Inland waterway ship load measuring system and its measuring method

technical field

The invention relates to the technical field of load measurement of inland ships, in particular to a load measurement system and a measurement method for inland ships.

Background technique

The traditional ship load measurement is estimated based on the ship (waterline) load mark line and the ship load experience coefficient. After measuring the draft, the displacement and load capacity of the ship at that time can be obtained by consulting the relevant ship curves and calculations. Currently commonly used load measurement includes manual observation, ultrasonic measurement, pressure measurement, electronic water gauge, laser water level gauge, image processing technology, etc.

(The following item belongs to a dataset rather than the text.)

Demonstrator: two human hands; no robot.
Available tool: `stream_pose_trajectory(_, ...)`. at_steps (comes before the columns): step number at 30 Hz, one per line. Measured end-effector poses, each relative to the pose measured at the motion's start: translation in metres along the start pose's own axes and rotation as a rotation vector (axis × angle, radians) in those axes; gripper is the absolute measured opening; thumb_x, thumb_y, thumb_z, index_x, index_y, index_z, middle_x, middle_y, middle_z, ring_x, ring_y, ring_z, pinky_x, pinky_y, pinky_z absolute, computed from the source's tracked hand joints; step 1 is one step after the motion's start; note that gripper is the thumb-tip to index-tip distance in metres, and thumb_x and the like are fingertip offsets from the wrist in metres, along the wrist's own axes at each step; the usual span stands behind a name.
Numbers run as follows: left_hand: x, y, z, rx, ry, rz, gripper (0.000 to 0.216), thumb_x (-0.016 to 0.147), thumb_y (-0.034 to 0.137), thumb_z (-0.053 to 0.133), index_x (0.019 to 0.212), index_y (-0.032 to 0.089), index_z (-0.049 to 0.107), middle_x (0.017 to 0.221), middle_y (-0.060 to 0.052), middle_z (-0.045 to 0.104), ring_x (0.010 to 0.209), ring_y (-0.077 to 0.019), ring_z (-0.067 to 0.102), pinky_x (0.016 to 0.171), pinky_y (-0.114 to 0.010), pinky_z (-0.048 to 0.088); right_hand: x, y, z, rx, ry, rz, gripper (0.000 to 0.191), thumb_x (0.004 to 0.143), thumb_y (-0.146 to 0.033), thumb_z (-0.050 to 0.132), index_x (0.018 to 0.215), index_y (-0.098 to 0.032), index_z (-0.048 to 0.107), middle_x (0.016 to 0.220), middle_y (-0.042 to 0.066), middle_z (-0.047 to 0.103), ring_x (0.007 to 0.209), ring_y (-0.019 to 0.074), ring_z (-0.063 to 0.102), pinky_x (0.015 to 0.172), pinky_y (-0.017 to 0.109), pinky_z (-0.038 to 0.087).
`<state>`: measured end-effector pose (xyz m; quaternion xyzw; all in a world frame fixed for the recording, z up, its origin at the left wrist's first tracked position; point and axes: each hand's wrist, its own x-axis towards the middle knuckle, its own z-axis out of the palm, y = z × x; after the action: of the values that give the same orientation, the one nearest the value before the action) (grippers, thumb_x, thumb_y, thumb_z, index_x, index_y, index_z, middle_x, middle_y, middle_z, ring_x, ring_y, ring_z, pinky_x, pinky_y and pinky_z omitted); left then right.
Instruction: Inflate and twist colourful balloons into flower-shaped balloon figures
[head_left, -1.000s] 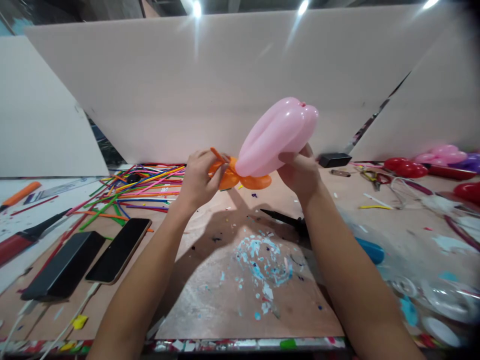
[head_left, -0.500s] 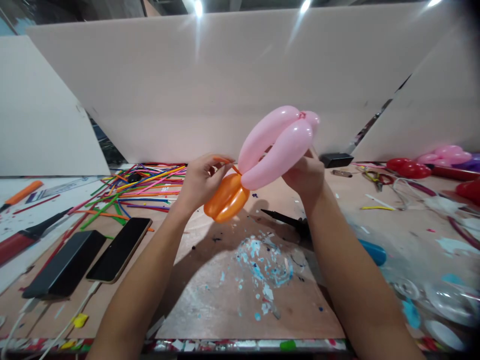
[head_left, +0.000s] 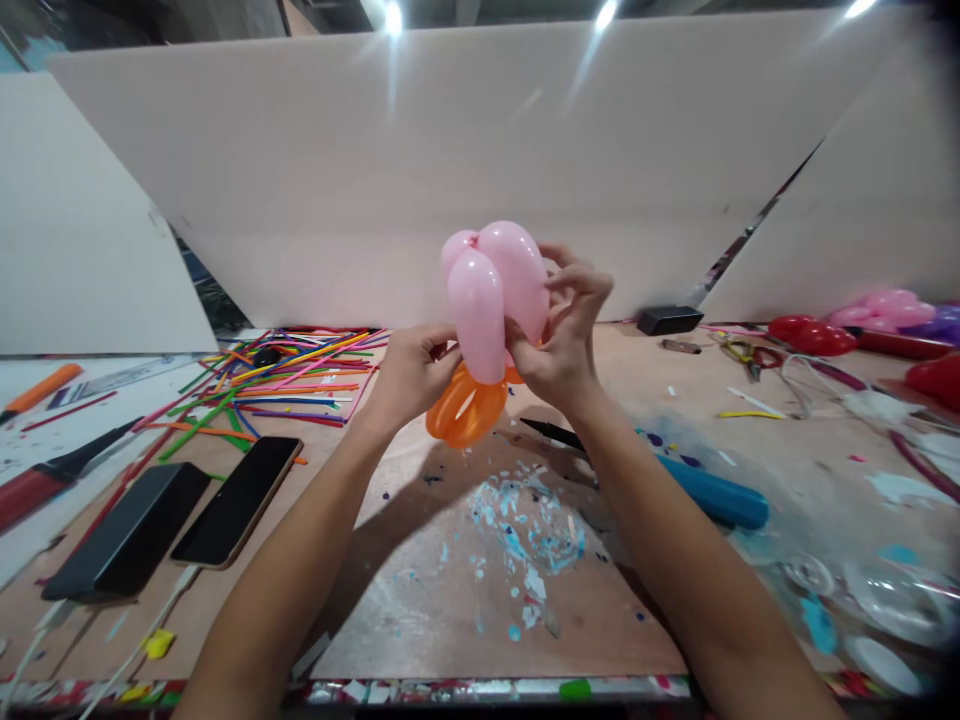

Manual observation is to rely on long-term trained observers to obtain the actual draft of the ship by observing the water gauge mark of the ship, and to carry out manual observation, manual recording and manual comparison. The advantage of this load measurement method is that it is simple and convenient, and does not require additional measuring equipment. The disadvantage is that the observation is often subjective and has large errors.

Ultrasonic load measurement is based on the principle of ultrasonic ranging, and measures the draft of the ship based on the side deck of the hull. The ultrasonic sensor is suspended on the side of the hull through a measuring bracket. By measuring the return time of the ultrasonic echo, according to the local sound speed at that time, the measured Calculate the draft value based on parameters such as the distance from the main deck of the hull to the water surface, and search the ship's load data file to obtain the ship's load. The accuracy of ultrasonic measurement is affected by many factors, but the error of the sound velocity directly affects the accuracy of the measurement, and the sound velocity is related to the density of the medium, and the air density in the air is greatly affected by the temperature. In addition, the sensor is difficult to install in a suitable place on the ship, and it is difficult to promote it.

The change of water depth can be reflected by the change of water pressure. Using this characteristic, a pressure sensor is installed at the position of the ship’s unloaded waterline. When the ship is loaded with cargo, the draft becomes deeper. According to the value obtained by the pressure sensor, after conversion, The draft of the ship can be obtained. The advantage of this method is that it can measure the weight of the ship online and in real time. Its accuracy is relatively high, but its operability is poor. The hulls are all steel plate structures, and the sensors are not allowed to be welded on the hull or the side of the ship. Therefore, although this method can measure accurately, it cannot be extended to inland ships.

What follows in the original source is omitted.